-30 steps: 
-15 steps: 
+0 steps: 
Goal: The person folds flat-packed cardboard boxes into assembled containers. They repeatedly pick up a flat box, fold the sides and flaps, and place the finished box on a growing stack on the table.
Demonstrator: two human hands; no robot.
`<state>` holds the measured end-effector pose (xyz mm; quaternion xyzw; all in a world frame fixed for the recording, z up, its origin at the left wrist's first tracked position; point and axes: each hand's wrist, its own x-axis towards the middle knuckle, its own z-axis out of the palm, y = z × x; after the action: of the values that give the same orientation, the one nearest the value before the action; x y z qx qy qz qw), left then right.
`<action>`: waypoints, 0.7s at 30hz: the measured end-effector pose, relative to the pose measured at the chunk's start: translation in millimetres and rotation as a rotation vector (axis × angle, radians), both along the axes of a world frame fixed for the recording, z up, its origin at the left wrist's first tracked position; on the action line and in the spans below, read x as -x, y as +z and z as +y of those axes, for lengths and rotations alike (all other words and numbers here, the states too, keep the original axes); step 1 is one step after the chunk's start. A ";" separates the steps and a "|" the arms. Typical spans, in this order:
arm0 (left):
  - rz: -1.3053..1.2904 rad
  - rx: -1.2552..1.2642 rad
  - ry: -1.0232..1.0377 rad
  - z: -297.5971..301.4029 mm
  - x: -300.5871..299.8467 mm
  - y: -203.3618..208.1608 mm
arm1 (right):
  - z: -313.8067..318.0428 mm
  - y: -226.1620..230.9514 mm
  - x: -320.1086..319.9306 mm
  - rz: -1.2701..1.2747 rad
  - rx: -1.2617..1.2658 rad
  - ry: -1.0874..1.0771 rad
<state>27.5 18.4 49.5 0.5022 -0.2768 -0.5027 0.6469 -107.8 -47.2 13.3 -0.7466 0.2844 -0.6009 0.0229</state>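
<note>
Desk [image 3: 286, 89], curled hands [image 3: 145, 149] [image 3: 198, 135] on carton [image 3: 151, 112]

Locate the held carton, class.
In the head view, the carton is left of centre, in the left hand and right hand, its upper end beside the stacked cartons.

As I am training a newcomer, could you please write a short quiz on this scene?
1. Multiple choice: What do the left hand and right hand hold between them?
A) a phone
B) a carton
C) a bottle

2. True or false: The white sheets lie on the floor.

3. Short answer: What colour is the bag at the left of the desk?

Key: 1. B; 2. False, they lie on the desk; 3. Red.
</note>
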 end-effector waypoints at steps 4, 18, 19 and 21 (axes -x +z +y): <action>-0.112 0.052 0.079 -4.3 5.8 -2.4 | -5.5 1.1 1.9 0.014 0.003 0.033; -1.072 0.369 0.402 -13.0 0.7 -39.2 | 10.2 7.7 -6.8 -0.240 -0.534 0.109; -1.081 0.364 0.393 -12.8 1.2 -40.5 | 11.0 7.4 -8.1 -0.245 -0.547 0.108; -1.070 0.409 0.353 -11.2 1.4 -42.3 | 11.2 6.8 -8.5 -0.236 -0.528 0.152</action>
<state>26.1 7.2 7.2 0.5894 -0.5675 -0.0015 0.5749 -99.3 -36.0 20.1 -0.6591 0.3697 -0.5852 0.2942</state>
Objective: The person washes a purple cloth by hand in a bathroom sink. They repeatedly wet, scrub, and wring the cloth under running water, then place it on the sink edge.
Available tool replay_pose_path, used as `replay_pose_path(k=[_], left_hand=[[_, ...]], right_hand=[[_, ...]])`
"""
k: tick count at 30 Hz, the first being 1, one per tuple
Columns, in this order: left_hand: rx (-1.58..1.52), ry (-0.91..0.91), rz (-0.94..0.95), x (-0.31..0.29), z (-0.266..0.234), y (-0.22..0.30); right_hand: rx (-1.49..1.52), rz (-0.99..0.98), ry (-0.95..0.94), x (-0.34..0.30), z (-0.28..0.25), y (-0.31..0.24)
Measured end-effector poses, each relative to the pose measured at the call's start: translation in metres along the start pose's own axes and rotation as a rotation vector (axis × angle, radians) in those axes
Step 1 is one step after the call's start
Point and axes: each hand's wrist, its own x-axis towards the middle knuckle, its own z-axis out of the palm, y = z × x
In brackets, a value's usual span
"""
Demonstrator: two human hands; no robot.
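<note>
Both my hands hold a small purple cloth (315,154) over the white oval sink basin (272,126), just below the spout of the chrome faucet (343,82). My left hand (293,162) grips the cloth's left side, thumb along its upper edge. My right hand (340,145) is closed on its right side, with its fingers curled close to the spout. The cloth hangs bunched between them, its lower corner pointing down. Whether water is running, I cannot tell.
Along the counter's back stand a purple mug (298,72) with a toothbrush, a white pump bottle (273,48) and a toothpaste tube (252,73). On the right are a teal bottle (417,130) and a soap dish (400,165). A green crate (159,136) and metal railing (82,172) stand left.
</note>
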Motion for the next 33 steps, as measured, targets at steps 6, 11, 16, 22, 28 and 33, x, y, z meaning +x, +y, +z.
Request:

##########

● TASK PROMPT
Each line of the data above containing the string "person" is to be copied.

● EXERCISE ANSWER
Goal: The person folds flat-packed cardboard boxes into assembled containers. They repeatedly pick up a flat box, fold the sides and flaps, and place the finished box on a growing stack on the table.
Objective: The person washes a purple cloth by hand in a bathroom sink. They repeatedly wet, scrub, and wring the cloth under running water, then place it on the sink edge.

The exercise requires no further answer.